- **Data to process**
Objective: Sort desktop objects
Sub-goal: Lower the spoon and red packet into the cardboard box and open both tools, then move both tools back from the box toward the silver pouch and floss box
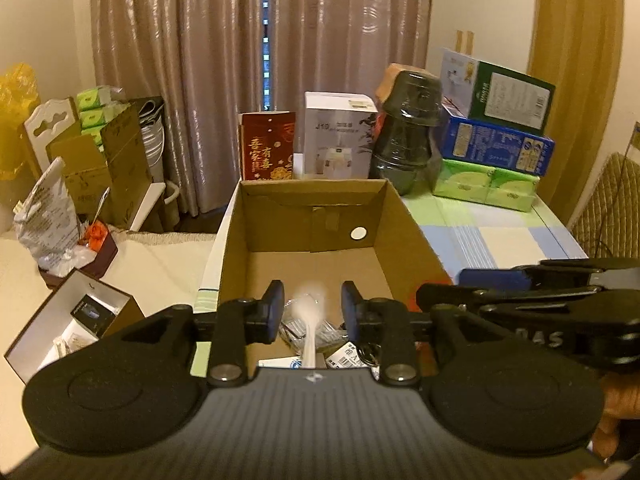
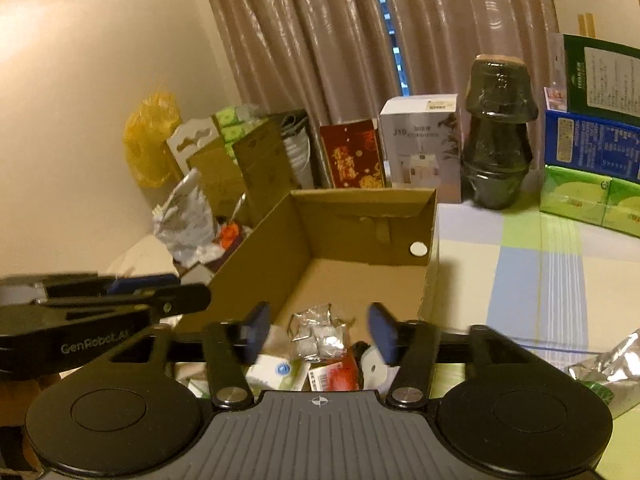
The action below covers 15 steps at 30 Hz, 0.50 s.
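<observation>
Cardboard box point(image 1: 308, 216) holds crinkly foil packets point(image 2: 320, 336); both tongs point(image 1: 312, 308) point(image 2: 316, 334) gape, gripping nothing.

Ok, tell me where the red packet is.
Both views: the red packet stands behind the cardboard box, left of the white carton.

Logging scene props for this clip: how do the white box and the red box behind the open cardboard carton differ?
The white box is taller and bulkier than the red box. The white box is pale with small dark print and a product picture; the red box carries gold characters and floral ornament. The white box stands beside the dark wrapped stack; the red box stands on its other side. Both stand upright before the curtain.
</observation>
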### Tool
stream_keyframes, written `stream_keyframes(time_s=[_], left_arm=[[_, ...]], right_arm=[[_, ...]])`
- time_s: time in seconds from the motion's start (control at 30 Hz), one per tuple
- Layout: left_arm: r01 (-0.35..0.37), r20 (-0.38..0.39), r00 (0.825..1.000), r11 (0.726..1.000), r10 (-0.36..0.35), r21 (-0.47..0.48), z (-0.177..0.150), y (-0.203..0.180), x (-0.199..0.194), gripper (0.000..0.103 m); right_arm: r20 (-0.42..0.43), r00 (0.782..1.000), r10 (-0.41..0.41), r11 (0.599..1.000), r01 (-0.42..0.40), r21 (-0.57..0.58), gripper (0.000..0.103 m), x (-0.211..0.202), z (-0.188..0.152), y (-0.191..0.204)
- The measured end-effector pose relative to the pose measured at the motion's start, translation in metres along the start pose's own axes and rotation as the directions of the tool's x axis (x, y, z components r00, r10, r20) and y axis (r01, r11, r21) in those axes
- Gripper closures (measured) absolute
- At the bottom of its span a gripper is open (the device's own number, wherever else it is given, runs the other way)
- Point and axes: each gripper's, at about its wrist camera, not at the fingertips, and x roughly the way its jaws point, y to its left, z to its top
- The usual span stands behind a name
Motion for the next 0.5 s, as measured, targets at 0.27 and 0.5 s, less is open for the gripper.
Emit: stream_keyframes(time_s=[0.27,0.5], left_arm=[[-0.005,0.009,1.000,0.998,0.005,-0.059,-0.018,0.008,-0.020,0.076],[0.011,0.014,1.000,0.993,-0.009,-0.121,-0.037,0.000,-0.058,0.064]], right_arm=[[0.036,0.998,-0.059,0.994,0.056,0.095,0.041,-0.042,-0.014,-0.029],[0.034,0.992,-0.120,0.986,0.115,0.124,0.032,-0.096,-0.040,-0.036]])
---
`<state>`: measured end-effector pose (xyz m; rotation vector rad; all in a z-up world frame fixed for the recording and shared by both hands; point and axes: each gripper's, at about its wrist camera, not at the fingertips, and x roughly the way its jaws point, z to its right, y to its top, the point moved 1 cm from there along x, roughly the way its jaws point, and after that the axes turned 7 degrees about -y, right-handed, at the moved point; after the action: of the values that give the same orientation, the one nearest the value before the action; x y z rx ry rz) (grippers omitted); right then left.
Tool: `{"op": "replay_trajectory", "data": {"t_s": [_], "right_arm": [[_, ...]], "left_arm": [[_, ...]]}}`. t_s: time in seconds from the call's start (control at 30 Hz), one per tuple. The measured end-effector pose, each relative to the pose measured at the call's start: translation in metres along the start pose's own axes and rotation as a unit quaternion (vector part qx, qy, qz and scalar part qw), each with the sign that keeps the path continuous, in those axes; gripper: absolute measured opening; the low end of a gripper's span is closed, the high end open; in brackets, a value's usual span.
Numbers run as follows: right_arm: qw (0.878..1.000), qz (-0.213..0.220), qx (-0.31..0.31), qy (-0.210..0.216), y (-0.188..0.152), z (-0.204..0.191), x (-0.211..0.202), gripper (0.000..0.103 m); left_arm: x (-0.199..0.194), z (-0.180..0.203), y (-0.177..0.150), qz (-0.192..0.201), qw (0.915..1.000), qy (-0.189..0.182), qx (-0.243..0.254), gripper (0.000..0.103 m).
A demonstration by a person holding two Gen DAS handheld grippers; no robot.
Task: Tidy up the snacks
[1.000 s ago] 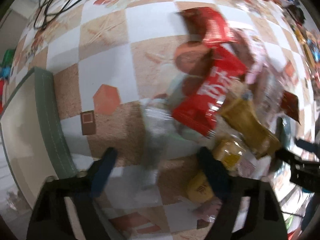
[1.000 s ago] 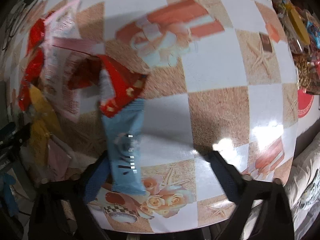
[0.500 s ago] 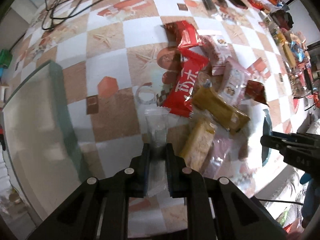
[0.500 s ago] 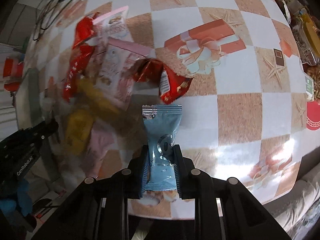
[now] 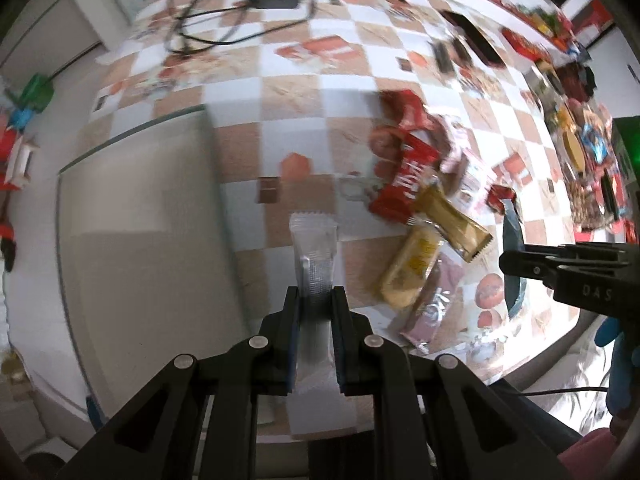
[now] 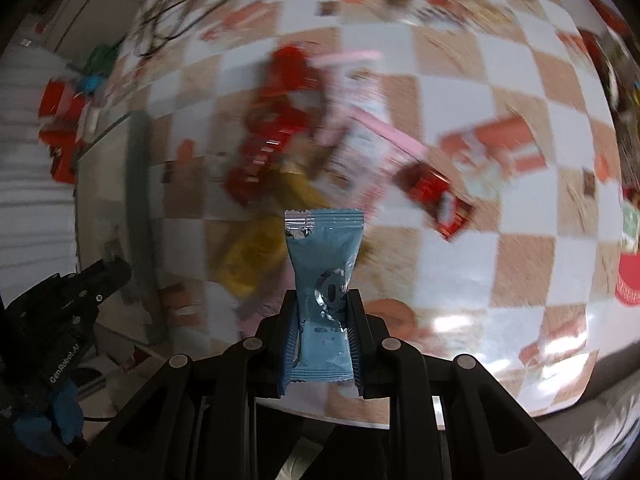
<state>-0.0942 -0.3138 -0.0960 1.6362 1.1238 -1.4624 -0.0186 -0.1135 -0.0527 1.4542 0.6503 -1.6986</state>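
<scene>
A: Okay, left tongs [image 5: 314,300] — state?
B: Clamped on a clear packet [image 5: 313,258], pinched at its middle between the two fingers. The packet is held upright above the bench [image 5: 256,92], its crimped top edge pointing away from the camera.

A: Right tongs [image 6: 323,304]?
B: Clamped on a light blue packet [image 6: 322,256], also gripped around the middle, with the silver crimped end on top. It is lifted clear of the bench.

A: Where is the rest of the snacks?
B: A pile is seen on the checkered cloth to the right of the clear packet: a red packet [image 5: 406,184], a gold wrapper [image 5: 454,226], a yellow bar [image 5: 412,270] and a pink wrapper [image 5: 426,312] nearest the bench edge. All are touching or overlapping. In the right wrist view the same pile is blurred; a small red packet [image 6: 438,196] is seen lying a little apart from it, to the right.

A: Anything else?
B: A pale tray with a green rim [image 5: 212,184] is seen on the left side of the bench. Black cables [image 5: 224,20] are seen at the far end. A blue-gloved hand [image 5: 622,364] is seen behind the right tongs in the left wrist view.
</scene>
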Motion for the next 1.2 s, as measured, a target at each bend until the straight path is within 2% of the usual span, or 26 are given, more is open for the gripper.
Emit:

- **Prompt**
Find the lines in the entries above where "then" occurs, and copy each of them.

- **Answer box**
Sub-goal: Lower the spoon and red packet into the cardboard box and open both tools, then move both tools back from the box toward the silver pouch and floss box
`<state>`: measured end-effector pose (xyz m; rotation vector rad; all in a z-up world frame fixed for the recording and shared by both hands; point and axes: each gripper's, at about its wrist camera, not at the fingertips, and x roughly the way its jaws point, z to its right, y to its top, the point moved 1 cm from there along x, roughly the way its jaws point, and after that the axes turned 7 degrees about -y, right-handed, at the moved point; after the action: of the values that give the same orientation, the one nearest the value before the action; x y z rx ry rz) (grippers omitted); right then left.

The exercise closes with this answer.